Dorothea la miró con ojos casi bondadosos.
—Es cierto. Eligió vivir en esta casa precisamente porque...
—Porque esto es un Santuario —cortó Jace a Dorothea—. ¿No es cierto? Su madre era un Control. Ella creó este espacio, oculto, protegido; es un lugar perfecto para que se oculten los subterráneos que huyen. Eso es lo que hace, ¿verdad? Oculta criminales aquí.
—Tú los llamarías así —dijo Dorothea—. ¿Estás familiarizado con el lema de la Alianza?
—Sed lex dura lex —contestó Jace automáticamente—. La Ley es dura pero es la Ley.
—En ocasiones la Ley es demasiado dura. Sé que la Clave me habría apartado del lado de mi madre, de haber podido. ¿Quieres que les permita hacer eso a otros?
—De modo que es una filántropa. —Jace hizo una mueca—. Supongo que espera que crea que los subterráneos no le pagan magníficamente por su Santuario.
Dorothea sonrió ampliamente, lo suficiente para mostrar un destello de molares de oro.
—No todos podemos salir adelante sólo con nuestra belleza como tú.
Jace no pareció afectado por la adulación.
—Debería hablarle a la Clave sobre usted...
—¡No puedes! —Clary se había puesto en pie—. Lo prometiste.
—Jamás prometí nada. —Jace mostró una expresión de rebeldía. Avanzó a grandes zancadas hacia la pared y apartó a un lado una de las colgaduras de terciopelo.
—¿Quiere decirme qué es esto? —exigió.
—Es una puerta, Jace —dijo Clary.
Sí era una puerta, extrañamente colocada en la pared entre dos ventanas salidizas. Era evidente que no podía ser una puerta que condujera a ninguna parte, o habría sido visible desde el exterior de la casa. Parecía como si estuviera hecha de algún metal que brillaba quedamente, de un tono más parecido a la mantequilla que al latón, pero grueso como el hierro. La perilla tenía forma de ojo.
—Cállate —replicó Jace—. Es un Portal. ¿Verdad?
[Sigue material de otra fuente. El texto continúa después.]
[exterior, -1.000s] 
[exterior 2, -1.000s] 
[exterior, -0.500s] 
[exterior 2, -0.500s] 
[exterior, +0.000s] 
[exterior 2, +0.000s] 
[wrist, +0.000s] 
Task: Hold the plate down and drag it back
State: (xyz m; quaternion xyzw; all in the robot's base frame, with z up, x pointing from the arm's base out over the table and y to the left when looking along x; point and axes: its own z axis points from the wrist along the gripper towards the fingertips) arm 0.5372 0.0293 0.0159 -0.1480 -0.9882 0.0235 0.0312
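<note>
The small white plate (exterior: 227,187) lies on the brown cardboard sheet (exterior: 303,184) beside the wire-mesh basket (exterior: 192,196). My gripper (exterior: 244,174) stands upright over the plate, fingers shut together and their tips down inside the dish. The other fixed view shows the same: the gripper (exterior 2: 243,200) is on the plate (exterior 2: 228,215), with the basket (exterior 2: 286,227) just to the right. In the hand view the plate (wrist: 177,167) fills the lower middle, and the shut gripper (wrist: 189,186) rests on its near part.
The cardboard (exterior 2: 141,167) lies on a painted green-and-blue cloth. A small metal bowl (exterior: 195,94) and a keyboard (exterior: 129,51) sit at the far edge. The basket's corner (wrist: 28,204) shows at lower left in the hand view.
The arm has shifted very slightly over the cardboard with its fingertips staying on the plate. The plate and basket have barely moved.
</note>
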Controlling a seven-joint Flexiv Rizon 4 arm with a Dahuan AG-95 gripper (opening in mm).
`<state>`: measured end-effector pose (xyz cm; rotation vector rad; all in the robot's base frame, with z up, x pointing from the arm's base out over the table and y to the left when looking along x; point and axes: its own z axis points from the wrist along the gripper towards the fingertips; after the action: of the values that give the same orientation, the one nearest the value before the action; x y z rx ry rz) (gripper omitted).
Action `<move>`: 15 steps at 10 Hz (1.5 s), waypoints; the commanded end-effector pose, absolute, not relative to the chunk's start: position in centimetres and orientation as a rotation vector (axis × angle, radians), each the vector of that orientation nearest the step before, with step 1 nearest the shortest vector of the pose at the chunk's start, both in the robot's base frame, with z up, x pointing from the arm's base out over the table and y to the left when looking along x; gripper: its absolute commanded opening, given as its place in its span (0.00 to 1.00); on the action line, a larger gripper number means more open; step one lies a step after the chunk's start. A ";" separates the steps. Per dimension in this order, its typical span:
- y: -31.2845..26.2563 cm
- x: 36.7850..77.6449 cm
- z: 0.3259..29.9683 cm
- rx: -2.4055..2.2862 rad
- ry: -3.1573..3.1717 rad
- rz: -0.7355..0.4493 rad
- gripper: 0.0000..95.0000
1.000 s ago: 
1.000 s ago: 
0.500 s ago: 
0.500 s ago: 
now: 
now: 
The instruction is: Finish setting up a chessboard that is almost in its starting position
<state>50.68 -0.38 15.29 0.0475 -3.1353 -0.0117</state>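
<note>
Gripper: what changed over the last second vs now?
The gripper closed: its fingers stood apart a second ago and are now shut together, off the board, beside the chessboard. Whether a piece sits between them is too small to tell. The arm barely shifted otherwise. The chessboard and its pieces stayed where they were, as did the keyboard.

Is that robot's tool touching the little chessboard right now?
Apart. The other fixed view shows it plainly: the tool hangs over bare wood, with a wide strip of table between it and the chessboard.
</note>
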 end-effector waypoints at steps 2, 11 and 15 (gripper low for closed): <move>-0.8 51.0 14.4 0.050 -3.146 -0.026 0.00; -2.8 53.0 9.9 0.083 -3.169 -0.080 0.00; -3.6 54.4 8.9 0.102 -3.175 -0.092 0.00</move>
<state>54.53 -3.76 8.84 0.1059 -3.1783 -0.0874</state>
—Es una puerta de cinco dimensiones —afirmó Dorothea, volviendo a depositar las cartas del tarot sobre la mesa—. Las dimensiones no son todas líneas rectas, ya lo sabes —añadió, en respuesta a la mirada perpleja de Clary—. Hay hondonadas y pliegues y recovecos y ranuras todos bien escondidos. Es un poco difícil de explicar cuando no se ha estudiado nunca teoría dimensional, pero, en esencia, esa puerta puede llevarte a cualquier parte a la que quieras ir en esta dimensión. Es...
—Una salida de escape —repuso Jace—. Es por eso que tu madre quería vivir aquí. Para poder huir en un instante.
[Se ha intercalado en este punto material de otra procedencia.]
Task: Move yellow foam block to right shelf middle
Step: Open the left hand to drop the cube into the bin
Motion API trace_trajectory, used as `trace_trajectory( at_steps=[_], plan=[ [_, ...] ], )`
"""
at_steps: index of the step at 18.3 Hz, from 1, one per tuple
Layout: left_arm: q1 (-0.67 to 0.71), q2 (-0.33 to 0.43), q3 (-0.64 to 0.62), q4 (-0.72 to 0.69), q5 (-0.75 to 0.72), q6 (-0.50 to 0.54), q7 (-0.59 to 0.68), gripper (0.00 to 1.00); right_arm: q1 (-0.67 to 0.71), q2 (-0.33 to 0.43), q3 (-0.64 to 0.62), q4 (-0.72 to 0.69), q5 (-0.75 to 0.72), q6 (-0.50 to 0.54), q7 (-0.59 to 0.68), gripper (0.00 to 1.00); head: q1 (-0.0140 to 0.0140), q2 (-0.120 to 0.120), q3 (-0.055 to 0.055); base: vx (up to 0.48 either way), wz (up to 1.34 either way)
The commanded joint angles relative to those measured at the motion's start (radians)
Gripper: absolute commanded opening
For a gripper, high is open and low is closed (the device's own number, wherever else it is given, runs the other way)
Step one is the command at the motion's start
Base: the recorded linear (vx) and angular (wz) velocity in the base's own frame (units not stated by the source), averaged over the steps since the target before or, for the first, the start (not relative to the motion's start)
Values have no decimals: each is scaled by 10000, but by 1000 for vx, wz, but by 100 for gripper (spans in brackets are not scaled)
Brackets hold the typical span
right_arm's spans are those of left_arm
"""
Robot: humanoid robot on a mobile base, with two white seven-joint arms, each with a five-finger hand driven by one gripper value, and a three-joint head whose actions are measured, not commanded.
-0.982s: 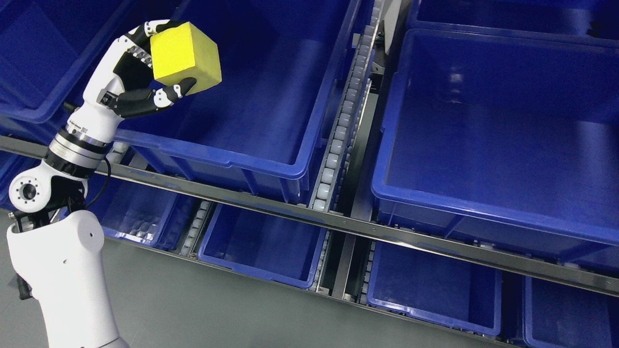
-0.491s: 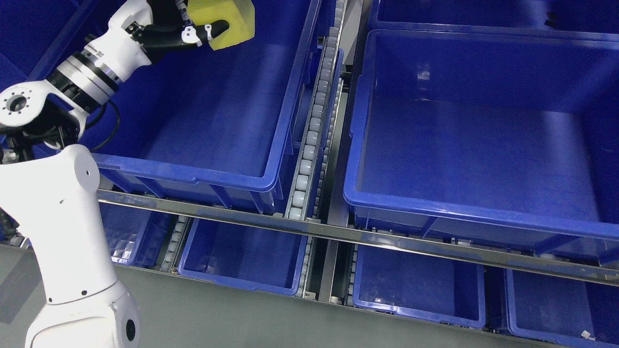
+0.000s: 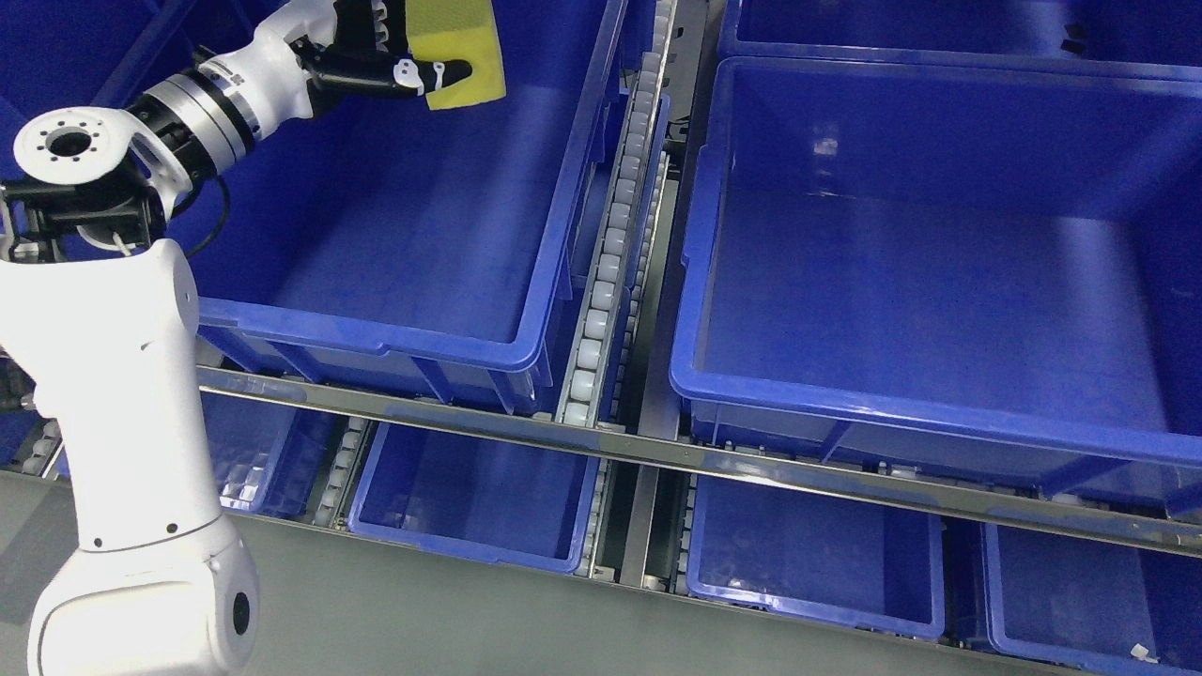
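Left hand (image 3: 376,56) at top edge, fingers (image 3: 427,71) curled tight around yellow foam block (image 3: 460,47), block partly cut off by frame. Held aloft over left blue bin (image 3: 394,333), short of its right rim. Roller track (image 3: 610,244) between that bin and right blue bin (image 3: 901,413). Both bins bare inside. Lower-tier bins (image 3: 470,549) below steel rail (image 3: 657,451).
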Motion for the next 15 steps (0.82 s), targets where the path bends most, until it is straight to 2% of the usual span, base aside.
trace_trajectory(
  at_steps=[1, 4, 7, 9, 11, 13, 15],
  plan=[
    [-58, 265, -818, 375, -346, 17, 3, 100, 0, -175, -2, -174, 77, -34, 22, 100, 0, 0, 0, 0, 0],
    [-119, 128, -589, 345, -331, -59, 18, 100, 0, -175, -2, -174, 92, -19, 22, 100, 0, 0, 0, 0, 0],
    [-105, -925, 512, -250, -300, -212, 33, 100, 0, -175, -2, -174, 77, -19, 22, 100, 0, 0, 0, -3, -44],
    [18, -925, 1404, -621, -194, -518, 125, 100, 0, -175, -2, -174, 77, -34, 7, 100, 0, 0, 0, -5, -125],
    [217, -925, 1468, -622, -24, -1558, 918, 100, 0, -175, -2, -174, 77, -34, 7, 100, 0, 0, 0, -5, -174],
    [737, -925, 1361, -591, 494, -3210, 2602, 100, 0, -175, -2, -174, 92, -34, 22, 100, 0, 0, 0, 0, -223],
    [1699, -925, 614, -728, 804, -4822, 3435, 100, 0, -175, 13, -174, 77, -34, 22, 100, 0, 0, 0, 5, -279]
  ],
)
—Entonces porque no lo... —empezó Clary, y se interrumpió, repentinamente horrorizada—. Por mí —exclamó—. No quería marcharse sin mí. Así que se quedó.
Jace negaba con la cabeza.
—No puedes culparte.
Clary sintió que las lágrimas se acumulaban bajo sus párpados, y apartó a Jace para dirigirse a la puerta.
—Quiero ver adónde habría ido —dijo, alargando la mano hacia la puerta—. Quiero ver adónde quería escapar...
—¡Clary, no!
Jace alargó el brazo para detenerla, pero los dedos de la joven estaban ya cerrados sobre la perilla. Éste giró rápidamente bajo su mano, y la puerta se abrió de golpe como si ella la hubiese empujado. Dorothea se puso pesadamente en pie con un grito, pero era demasiado tarde. Antes de que pudiera acabar siquiera la frase, Clary se vio lanzada hacia adelante y cayó al vacío.